A caccia di batteri contro la resistenza agli antibiotici | Giampaolo Pitruzzello | TEDxCatania
I surfisti sono noti per sfidare il maltempo, le onde di dimensioni pericolose e persino gli squali, per un giro perfetto. Ma sembra che un altro pericolo del surf sia sempre stato in bella vista: le acque oceaniche sono piene di batteri resistenti ai farmaci e i surfisti sono più a rischio.
In uno studio pubblicato questo fine settimana sulla rivista Ambiente internazionale, un team di ricercatori dell'Università di Exeter ha scoperto che i surfisti e i bodyboarder regolari sono quattro volte più probabili dei normali frequentatori di spiagge di ospitare batteri con elevate probabilità di resistenza agli antibiotici. Questo perché i surfisti in genere ingoiano dieci volte più acqua di mare durante una sessione di surf rispetto ai nuotatori di mare.
Lo studio sfacciato di Beach Bums, realizzato con l'aiuto dell'ente benefico britannico Surfers Against Sewage ha confrontato i tamponi rettali di 300 partecipanti e ha rilevato che il 9% dei surfisti e bodyboarder (13 su 143) nutrivano E. coli resistente ai farmaci nei loro sistemi, rispetto a solo il 3% dei non-surfisti (quattro su 130).
L'Organizzazione Mondiale della Sanità ha avvertito che la diffusa resistenza ai farmaci può rendere inutili gli antibiotici a fronte di infezioni batteriche altrimenti facilmente curabili, vale a dire che, come nell'età precedente alla Penicillina, malattie come tubercolosi, polmonite, avvelenamento del sangue, gonorrea, cibo e acqua le malattie nate così come le procedure mediche di routine che possono portare a infezioni, comprese le sostituzioni articolari e la chemioterapia, potrebbero nuovamente essere fatali.
In effetti, un rapporto del 2016 commissionato dal governo britannico stimava che, entro il 2050, le infezioni dovute alla resistenza antimicrobica potessero uccidere una persona ogni tre secondi.

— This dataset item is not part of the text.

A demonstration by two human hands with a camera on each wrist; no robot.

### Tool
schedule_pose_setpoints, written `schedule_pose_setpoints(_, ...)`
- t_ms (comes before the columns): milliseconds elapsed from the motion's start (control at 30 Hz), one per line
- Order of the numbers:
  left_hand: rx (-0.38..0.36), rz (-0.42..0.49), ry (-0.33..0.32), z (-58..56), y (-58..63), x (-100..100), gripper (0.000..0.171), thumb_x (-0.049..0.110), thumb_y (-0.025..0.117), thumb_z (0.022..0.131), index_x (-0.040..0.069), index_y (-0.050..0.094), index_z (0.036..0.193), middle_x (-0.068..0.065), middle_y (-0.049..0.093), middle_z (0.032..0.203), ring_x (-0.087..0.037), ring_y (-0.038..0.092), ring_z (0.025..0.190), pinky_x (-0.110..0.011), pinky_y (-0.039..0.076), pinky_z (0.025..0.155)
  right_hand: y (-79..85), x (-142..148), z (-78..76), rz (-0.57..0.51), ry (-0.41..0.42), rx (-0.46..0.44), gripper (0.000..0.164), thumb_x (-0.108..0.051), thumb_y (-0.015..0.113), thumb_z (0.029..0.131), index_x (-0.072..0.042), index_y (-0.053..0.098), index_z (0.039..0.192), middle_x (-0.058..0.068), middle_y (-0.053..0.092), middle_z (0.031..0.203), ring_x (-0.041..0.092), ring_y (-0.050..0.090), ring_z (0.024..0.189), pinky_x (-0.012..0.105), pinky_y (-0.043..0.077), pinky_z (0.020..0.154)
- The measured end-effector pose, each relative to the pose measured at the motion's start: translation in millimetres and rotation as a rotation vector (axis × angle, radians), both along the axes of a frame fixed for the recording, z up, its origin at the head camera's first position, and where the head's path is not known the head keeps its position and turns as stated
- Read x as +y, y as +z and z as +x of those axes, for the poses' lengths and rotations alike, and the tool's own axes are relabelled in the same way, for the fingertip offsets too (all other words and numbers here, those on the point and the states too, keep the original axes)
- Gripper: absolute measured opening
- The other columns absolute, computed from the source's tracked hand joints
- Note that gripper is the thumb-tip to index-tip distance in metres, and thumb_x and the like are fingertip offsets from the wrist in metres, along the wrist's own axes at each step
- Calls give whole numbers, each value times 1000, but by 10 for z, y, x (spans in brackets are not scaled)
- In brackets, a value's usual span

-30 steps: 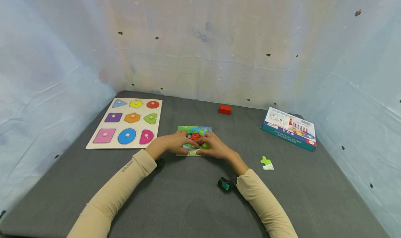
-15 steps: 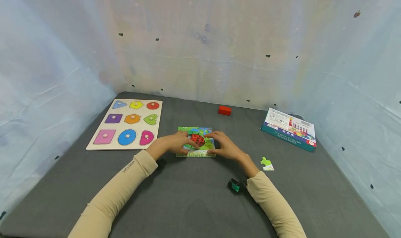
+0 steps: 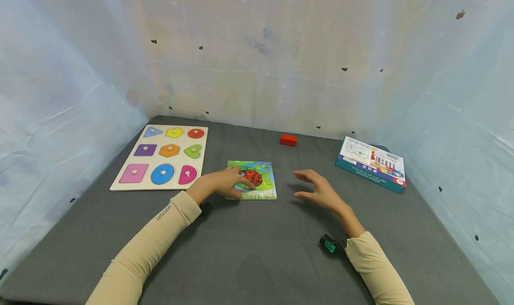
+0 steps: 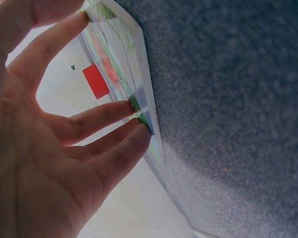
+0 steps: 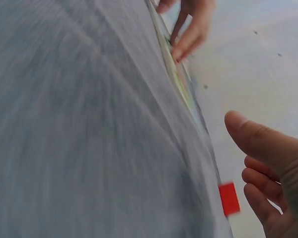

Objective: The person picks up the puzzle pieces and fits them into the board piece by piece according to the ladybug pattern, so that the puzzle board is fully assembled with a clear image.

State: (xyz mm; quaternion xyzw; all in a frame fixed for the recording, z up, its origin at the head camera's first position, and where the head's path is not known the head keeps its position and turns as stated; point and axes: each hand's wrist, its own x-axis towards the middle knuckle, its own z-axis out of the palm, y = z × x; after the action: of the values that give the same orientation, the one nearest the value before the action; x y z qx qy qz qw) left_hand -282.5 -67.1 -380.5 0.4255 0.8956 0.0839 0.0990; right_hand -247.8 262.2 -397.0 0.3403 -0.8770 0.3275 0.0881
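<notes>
A ladybug jigsaw puzzle (image 3: 263, 184) lies flat on the grey cloth in the middle of the head view. My left hand (image 3: 224, 181) rests on its left part with spread fingers; in the left wrist view the fingertips (image 4: 143, 133) touch the picture surface near its edge. Off to the puzzle's right, my right hand (image 3: 321, 192) hovers over the cloth, thumb and fingers apart and nothing between them. The right wrist view shows that hand's thumb (image 5: 253, 136) held away from its loosely bent fingers. The loose green-and-white jigsaw piece is hidden behind my right hand and forearm.
A wooden shape board (image 3: 138, 160) with knobbed pieces lies to the left. Behind the puzzle sits a red block (image 3: 288, 139). A teal-and-white box (image 3: 371, 164) stands at the back right. Pale sheeting (image 3: 257, 64) hangs round the table's back and sides.
My right hand has lifted off the puzzle and moved right, uncovering the ladybug and now covering the loose piece. My left hand has stayed in place on the puzzle.
</notes>
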Motion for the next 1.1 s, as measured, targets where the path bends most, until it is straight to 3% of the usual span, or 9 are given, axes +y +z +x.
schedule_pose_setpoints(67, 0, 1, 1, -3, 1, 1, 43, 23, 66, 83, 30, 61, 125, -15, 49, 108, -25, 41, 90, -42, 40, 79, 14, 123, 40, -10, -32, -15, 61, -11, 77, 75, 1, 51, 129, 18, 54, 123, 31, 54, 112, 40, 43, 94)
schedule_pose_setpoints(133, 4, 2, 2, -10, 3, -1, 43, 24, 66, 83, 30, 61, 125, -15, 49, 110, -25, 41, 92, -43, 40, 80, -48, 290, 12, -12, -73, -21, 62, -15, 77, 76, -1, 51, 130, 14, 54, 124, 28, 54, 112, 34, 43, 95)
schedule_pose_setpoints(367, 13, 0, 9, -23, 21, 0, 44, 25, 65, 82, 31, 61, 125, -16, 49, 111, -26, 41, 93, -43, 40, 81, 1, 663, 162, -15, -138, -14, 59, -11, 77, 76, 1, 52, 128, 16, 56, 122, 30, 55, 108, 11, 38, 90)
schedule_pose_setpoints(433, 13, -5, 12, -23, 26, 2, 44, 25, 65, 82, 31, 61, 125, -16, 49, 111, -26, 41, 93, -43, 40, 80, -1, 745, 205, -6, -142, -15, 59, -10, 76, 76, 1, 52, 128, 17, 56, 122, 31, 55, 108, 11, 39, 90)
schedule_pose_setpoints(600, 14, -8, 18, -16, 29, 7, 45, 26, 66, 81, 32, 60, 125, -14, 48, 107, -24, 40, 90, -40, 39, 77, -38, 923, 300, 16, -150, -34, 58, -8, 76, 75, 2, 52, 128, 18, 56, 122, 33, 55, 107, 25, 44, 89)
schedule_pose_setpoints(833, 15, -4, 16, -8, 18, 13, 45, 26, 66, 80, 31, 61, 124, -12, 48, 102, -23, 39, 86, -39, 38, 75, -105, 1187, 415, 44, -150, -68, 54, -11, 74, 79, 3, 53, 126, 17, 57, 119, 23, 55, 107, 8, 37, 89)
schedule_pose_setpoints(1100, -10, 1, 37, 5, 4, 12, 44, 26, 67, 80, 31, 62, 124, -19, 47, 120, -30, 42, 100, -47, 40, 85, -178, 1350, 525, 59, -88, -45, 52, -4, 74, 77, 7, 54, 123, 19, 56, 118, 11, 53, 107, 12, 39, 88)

Le soluzioni a un'incombente epidemia di resistenza ai farmaci si sono in gran parte focalizzate su prescrizioni e uso, ma c'è una crescente attenzione al ruolo dell'ambiente nella trasmissione di ceppi di batteri resistenti ai farmaci. Lo studio Beach Bums aggiunge importanti informazioni su come i liquami, il dilavamento e l'inquinamento che si fa strada negli oceani diffondano i batteri resistenti ai farmaci.
"Non stiamo cercando di scoraggiare le persone dal trascorrere del tempo in mare", afferma Dr Will Gaze della University of Exeter Medical School, che ha supervisionato la ricerca. "Ora speriamo che i nostri risultati aiuteranno i responsabili politici, i gestori delle spiagge e le aziende idriche a prendere decisioni basate su prove per migliorare ulteriormente la qualità dell'acqua a beneficio della salute pubblica".
Anche se lo scopo dello studio non è di mettere in allarme i bagnanti - o surfer - la dottoressa Anne Leonard, che ha guidato la ricerca, racconta Inverso che il rischio di resistenze antidroga potrebbe effettivamente essere inferiore nel Regno Unito, che "ha investito una grande quantità di denaro per migliorare la qualità delle acque nelle spiagge, e il 98% delle spiagge inglesi sono conformi alla direttiva europea sulle acque di balneazione. Il rischio di esposizione e colonizzazione da parte di batteri resistenti agli antibiotici nell'acqua di mare potrebbe essere maggiore in altri paesi che hanno meno risorse da spendere per il trattamento delle acque reflue per migliorare la qualità dell'acqua ".
Per i surfisti su questo lato dello stagno, controlla l'app gratuita disponibile per Apple e iOS, Swim Guide, per informazioni aggiornate sulla qualità dell'acqua su 7.000 spiagge in Canada e negli Stati Uniti.